_ACTIVITY_
Every line from the one with "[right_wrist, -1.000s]" to the one with "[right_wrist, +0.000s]", including those two, is to be copied exactly; all other lines of the entries below are left out.

_RECORDS_
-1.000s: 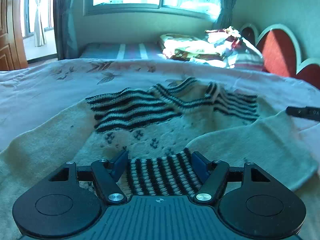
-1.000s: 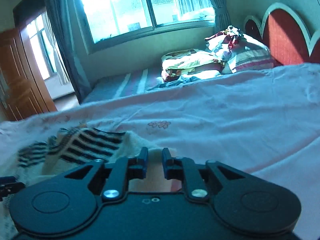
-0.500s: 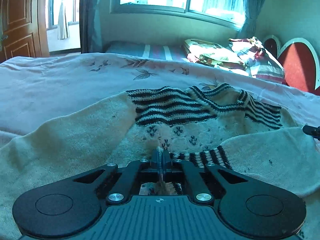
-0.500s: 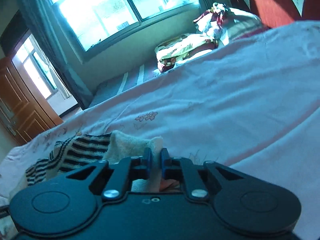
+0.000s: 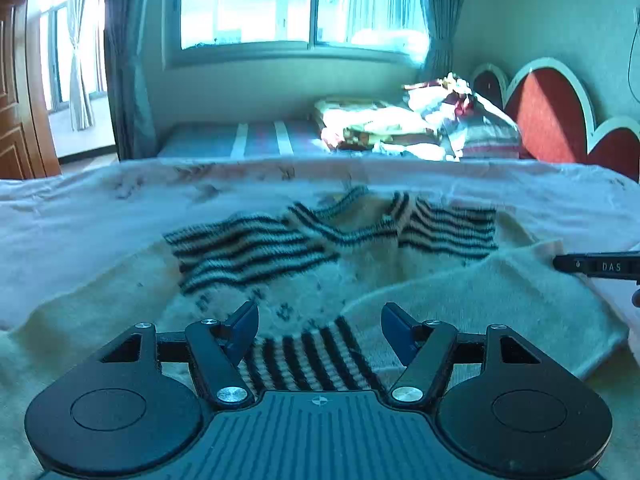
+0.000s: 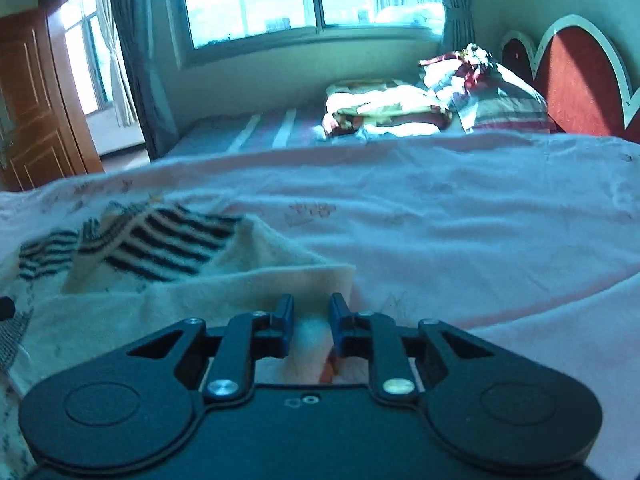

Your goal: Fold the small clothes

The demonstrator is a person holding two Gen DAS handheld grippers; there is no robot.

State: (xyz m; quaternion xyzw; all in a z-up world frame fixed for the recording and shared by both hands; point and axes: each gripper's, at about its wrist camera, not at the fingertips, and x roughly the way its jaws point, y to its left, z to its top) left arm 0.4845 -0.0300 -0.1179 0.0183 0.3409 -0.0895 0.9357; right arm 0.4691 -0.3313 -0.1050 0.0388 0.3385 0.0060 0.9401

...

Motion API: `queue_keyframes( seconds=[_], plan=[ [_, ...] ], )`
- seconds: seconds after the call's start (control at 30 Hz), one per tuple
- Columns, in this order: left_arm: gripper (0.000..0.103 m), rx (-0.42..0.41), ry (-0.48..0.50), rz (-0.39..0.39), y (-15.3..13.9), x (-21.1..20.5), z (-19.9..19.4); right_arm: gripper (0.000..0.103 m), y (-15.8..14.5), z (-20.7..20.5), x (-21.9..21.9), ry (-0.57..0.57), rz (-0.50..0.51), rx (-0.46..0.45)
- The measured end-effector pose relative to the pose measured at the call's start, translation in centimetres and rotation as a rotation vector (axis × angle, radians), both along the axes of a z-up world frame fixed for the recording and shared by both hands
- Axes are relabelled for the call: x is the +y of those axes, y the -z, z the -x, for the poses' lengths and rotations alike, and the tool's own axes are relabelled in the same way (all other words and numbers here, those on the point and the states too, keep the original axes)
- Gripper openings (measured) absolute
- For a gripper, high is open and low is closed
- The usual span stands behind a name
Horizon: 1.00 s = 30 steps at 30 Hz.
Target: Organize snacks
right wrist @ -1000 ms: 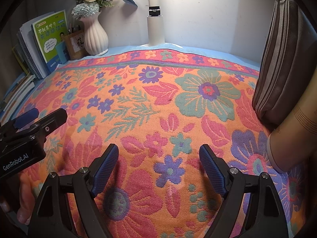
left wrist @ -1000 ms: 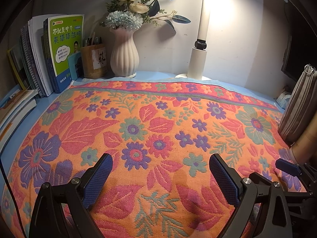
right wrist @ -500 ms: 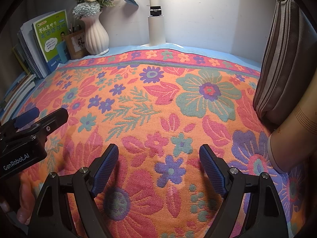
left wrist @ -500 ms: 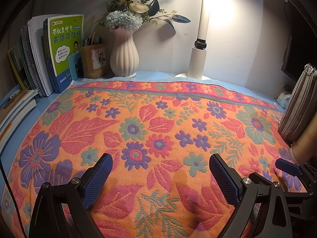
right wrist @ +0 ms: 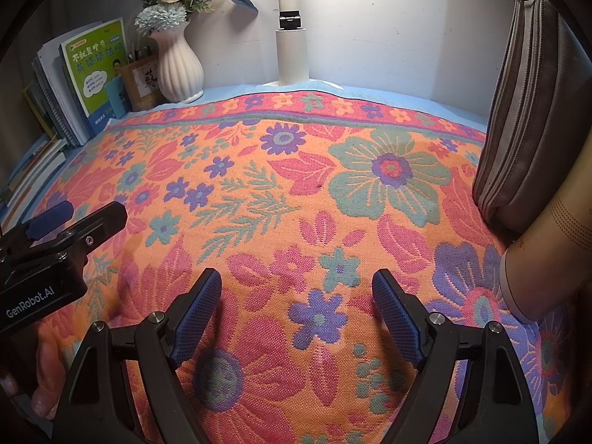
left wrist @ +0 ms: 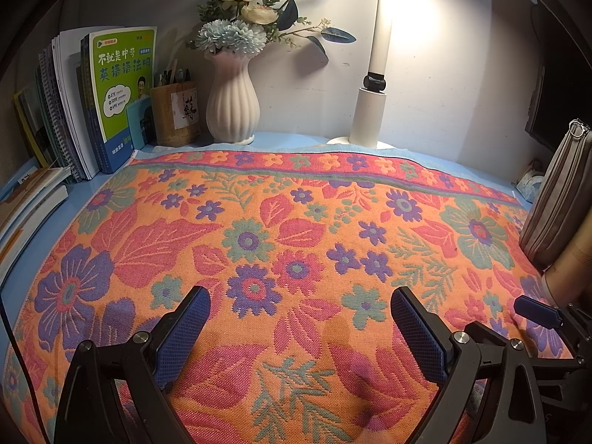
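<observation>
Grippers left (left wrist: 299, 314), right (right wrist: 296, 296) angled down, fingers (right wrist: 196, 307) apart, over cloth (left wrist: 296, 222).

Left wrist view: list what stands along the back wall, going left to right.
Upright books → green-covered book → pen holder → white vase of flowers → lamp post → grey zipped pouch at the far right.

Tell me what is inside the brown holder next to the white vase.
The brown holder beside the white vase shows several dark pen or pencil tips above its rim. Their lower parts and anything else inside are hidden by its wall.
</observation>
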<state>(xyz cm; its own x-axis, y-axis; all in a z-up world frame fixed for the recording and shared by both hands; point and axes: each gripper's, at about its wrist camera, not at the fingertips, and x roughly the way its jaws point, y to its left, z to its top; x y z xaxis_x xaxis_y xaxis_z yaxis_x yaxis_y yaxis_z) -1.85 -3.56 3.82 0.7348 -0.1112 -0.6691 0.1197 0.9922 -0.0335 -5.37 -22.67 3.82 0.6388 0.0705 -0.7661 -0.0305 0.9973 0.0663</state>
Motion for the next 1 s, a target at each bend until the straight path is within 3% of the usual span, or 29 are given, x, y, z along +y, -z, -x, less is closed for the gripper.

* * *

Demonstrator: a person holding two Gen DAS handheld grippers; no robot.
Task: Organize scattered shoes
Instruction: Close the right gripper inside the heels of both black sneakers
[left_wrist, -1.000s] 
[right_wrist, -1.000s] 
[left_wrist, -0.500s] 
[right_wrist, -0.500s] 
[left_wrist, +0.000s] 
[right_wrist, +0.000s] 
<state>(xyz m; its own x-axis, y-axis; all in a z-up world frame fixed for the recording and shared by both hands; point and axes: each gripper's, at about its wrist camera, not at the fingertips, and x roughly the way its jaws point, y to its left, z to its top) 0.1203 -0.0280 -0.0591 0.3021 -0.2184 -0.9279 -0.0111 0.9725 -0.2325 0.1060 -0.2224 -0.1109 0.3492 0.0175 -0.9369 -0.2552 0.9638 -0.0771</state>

_RESPONSE AREA_
[right_wrist, -1.000s] 
[left_wrist, -0.500s] 
[right_wrist, -0.500s] 
[left_wrist, +0.000s] 
[right_wrist, +0.000s] 

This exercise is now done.